The allure of sitters and frame are equaled by the provenance. We bought the work from Pierre Le-Tan, the Paris artist. He bought it from one John Armbruster, a mysterious international private dealer, who has sold many fine if offbeat things that I’ve coveted over the years. He, in turn, bought it at the Sotheby’s estate sale of Frederick W. Hughes [above left with Loulou de la Falaise]. The right-hand man of Andy Warhol, it was Fred who persuaded the likes of Gianni and Marella Agnelli, Yves Saint-Laurent, and the Empress of Iran, among others, to commission portraits from Andy — the chicest and priciest to have been painted since Anthony Van Dyke.

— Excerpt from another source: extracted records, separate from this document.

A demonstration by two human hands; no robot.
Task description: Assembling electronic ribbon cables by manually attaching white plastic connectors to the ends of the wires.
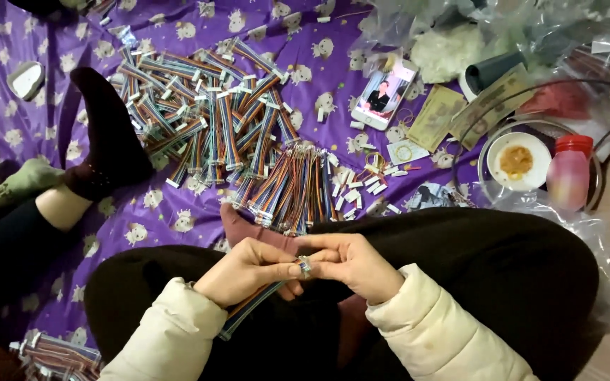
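My left hand (248, 271) and right hand (351, 264) meet over my lap, both pinched closed on the same thing: the small white connector (305, 266) at the end of a multicoloured ribbon cable (252, 307), held between the fingertips of both hands. The cable runs down and to the left from under my left palm, across my dark trousers (474, 247), beside a cream jacket cuff (178, 317). Just beyond my knees, a loose bundle of similar cables (294, 187) lies on the purple patterned sheet (178, 212), with a far larger heap of cables (206, 116) spread behind it. Loose white connectors (361, 183) are scattered to the right of the bundle. Farther right lie a smartphone (384, 95) with its screen lit, some banknotes (460, 113), a small white dish (518, 161) holding something orange-brown, and a pink bottle with a red cap (570, 173). On the left, another person's leg in a dark sock (107, 134) rests on the sheet next to the heap.
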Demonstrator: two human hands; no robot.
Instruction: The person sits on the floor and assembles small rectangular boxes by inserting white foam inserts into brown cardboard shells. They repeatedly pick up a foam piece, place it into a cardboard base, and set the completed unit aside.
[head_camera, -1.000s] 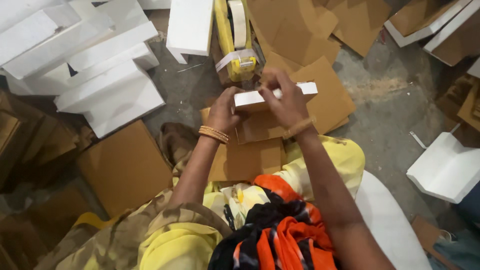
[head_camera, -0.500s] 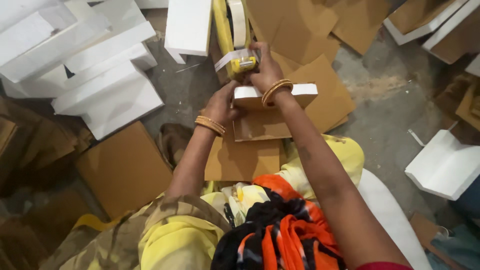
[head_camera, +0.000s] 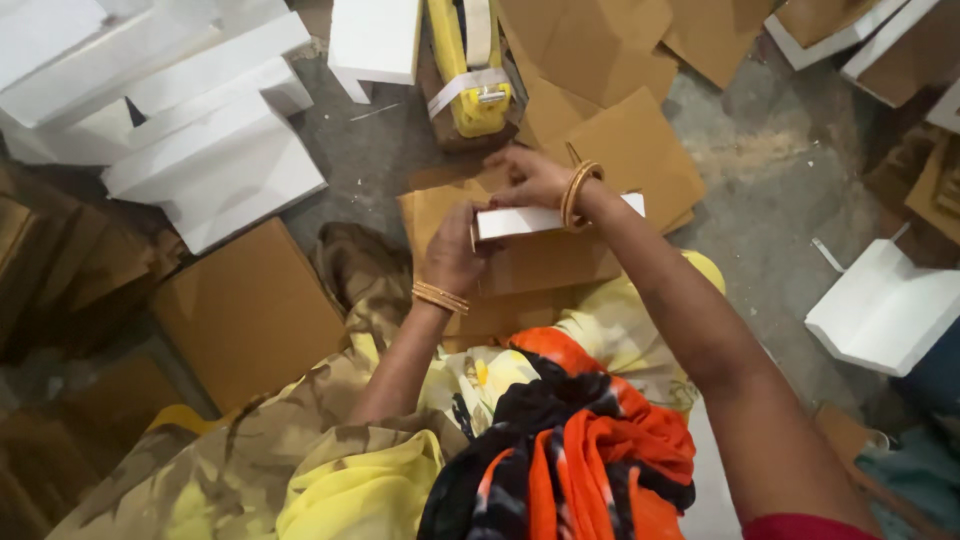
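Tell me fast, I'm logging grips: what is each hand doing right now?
Left hand: closed on the end of the flat white piece.
Right hand: fingers curled over the piece's top edge, touching it; firm grip cannot be told.

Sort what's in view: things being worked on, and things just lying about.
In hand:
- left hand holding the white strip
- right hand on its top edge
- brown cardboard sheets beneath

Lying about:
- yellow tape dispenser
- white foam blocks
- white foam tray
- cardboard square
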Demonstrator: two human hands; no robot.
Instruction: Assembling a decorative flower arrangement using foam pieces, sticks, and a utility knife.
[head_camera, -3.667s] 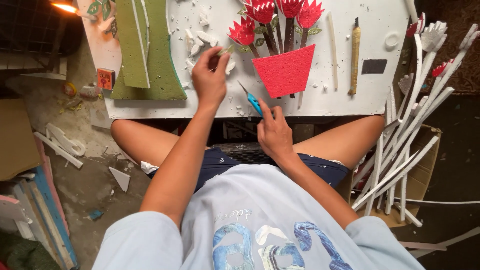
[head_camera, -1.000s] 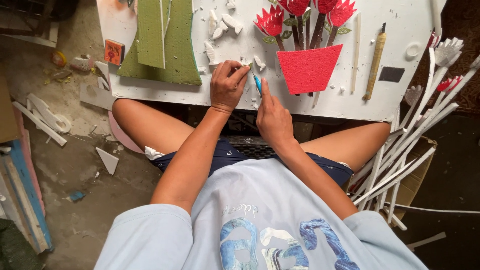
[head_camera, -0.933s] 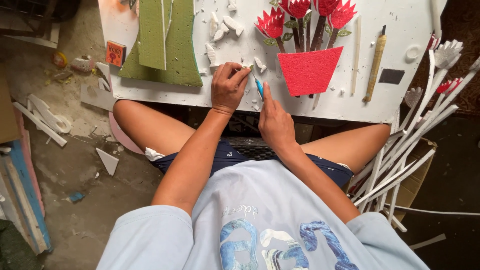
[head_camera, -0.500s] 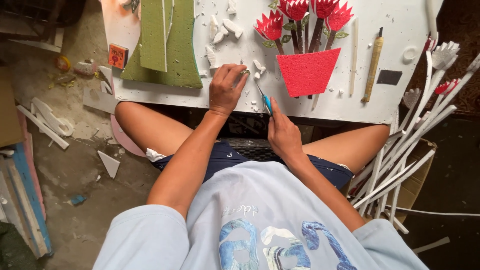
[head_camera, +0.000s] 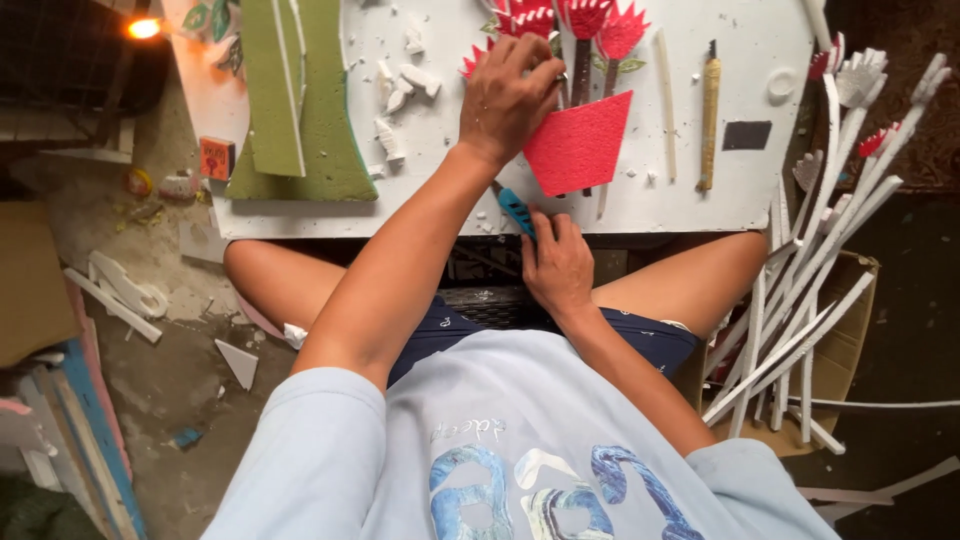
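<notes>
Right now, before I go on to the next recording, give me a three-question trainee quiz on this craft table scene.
1. True or false: the left hand rests on the red flower pieces.
2. Which tool does the right hand hold? A) blue-handled cutter B) paintbrush C) glue bottle
3. Fill in: the green foam piece lies to the ___ of the red pot-shaped cutout in the picture.

Key: 1 true. 2 A, the blue-handled cutter. 3 left.

Green foam pieces (head_camera: 300, 100) lay on the white table (head_camera: 440, 200), and white foam sticks (head_camera: 810, 300) stood in a cardboard box (head_camera: 850, 330).
</notes>
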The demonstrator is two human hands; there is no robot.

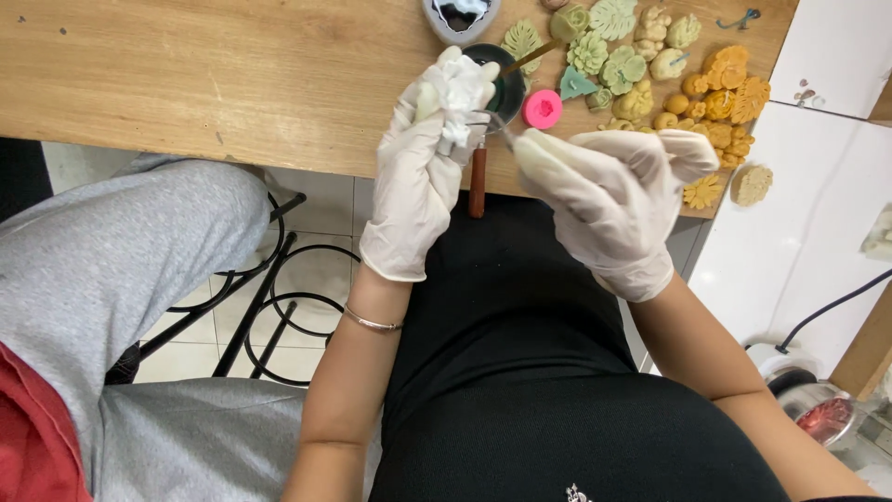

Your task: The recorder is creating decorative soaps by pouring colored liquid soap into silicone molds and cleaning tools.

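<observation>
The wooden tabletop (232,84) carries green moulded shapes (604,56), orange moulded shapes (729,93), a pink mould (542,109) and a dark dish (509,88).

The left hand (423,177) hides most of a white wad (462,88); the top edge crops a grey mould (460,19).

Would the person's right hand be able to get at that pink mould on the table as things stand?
Probably yes. The right hand hovers just below the pink mould, with nothing between them on the wooden table. Its fingers seem pinched on something small, though, so they might need freeing first.
</observation>
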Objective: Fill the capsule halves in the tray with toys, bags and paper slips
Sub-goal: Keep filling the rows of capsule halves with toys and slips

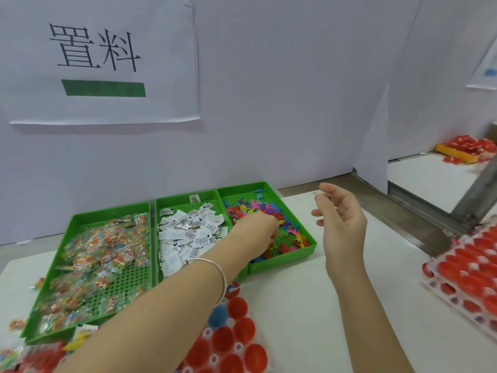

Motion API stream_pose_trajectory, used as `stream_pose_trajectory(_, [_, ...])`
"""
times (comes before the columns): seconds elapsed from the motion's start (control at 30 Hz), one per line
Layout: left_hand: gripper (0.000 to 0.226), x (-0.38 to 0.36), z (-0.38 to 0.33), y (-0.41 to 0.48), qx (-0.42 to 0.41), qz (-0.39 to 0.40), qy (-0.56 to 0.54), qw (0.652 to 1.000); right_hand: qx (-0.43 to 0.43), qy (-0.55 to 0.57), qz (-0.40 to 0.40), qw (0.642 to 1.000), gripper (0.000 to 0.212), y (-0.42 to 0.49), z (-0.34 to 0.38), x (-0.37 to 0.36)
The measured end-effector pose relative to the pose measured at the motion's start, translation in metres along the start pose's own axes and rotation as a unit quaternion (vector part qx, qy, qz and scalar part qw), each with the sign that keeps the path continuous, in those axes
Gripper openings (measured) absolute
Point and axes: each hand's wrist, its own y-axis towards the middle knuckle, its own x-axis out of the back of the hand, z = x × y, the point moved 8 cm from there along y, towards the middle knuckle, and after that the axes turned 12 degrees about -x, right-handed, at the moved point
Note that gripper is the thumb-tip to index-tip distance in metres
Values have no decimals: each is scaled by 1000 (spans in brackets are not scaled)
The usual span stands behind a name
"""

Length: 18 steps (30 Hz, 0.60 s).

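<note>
Curled downward, the left hand (pixel 258 230) digs into flat, spiky plastic toys (pixel 255 207); whether it pinches one cannot be told. The toys lie in a perforated green toy tray (pixel 306 247) touching the right side of the middle tray (pixel 185 197), which holds small printed paper slips (pixel 188 230). Left of the middle tray, a bag tray (pixel 80 216) holds crinkly clear bags (pixel 102 251). In front of it, round red capsule halves (pixel 243 328) sit in a clear blister tray (pixel 208 331). The right hand (pixel 341 224) hovers further right, fingers loosely bent, holding nothing.
</note>
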Motion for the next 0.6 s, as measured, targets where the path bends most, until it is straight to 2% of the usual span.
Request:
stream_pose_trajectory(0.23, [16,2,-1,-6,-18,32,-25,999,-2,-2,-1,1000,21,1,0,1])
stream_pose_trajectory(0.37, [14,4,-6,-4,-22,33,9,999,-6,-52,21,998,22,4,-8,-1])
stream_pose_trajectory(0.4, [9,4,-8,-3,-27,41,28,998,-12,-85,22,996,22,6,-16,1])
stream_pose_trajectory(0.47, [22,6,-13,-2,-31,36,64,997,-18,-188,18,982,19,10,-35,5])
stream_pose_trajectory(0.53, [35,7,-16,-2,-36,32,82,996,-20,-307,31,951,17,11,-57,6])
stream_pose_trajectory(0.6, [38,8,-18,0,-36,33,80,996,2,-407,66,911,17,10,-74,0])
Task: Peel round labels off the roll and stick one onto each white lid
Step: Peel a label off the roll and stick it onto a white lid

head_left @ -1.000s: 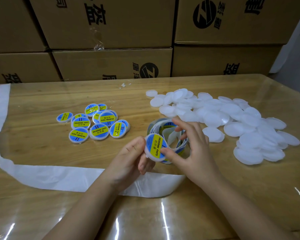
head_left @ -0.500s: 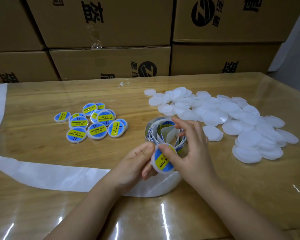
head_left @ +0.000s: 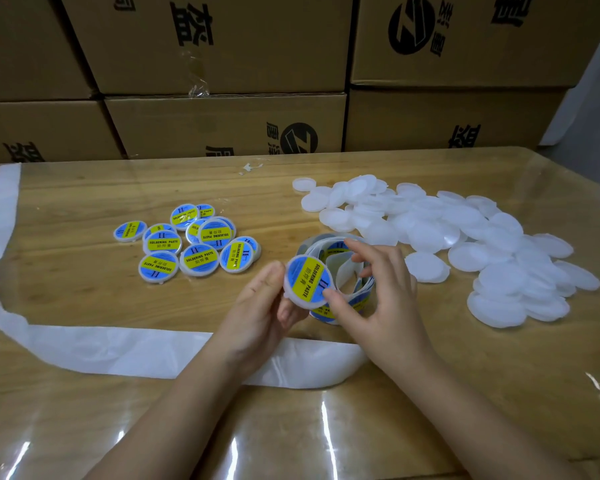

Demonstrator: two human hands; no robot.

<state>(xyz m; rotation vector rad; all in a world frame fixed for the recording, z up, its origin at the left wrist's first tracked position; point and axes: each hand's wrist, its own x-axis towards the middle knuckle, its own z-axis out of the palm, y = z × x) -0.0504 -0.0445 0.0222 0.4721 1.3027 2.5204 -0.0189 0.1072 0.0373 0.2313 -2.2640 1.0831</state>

And so we were amused to find our silhouettes of Early American patricians mistakenly identified in the Sotheby’s sale catalog as “A large free-cut portrait of Fred Hughes and a friend, American 20th Century.” Fred, who came from humble Texas stock, was a terrible snob, so he would have been delighted to be taken for a Livingston. But in defense of the auction house expert, we must concede that Fred’s profile resembles that of William Livingston, and that this nearly two-hundred-year-old work looks remarkably contemporary.
A close connection to a Pop master wasn’t Fred’s only claim to fame. He also possessed one of the best eyes of his generation, for both art-historical treasures and offbeat curiosities (our silhouettes falling somewhere in between). In addition, he could arrange a collection better than any museum curator or decorator we know. He demonstrated the skill in his enchanting Paris apartment on the rue de Cherche-Midi [above right], and his rather spooky Manhattan townhouse on Lexington Avenue [above left]. When he sold off the contents of the former, I punched above my weight, competing with a handful of major dealers, decorators, and the artist Cy Twombly. So when his New York hoard came under the hammer, posthumously, at Sotheby’s in 2001, I restrained myself, and walked away with mere dribs and drabs. Nineteen years later, I’m still making amends.
Swedish 20th century, possibly by Sidney Gibson. Abstract sculpture, circa 1925. Painted and gilded wood and plaster. H: 29 1/2:. Provenance: Folke Wickman, Stockholm; Daniel Katz, London. $10,000
This abstract 1920s Swedish sculpture, of painted-and-gilded plaster on a painted-wood base, is pleasing from all angles. At the time and place of its making, the Swedish Grace movement was in full swing. That style, characterized by a refined and delicate fluidity, updated the neoclassical style of the Gustavian period that prevailed around 1800. What’s unusual about this sculpture, however, is the union of Swedish Grace arabesques, recalling vegetation or windswept drapery, with stark Cubistic forms, suggesting the influence of French modernism. Nevertheless, we can identify the sculpture stylistically as Swedish, and because the previous owner, the important London sculpture dealer Daniel Katz, purchased it in Stockholm. As for the sculptor’s identity, when the research libraries reopen we’ll be looking into the work of Sidney Gibson. He was a sculptor who designed furniture, lighting fixtures, and furniture, for the Stockholm town hall, and his own beautifully appointed house on the grounds of the royal palace of Haga.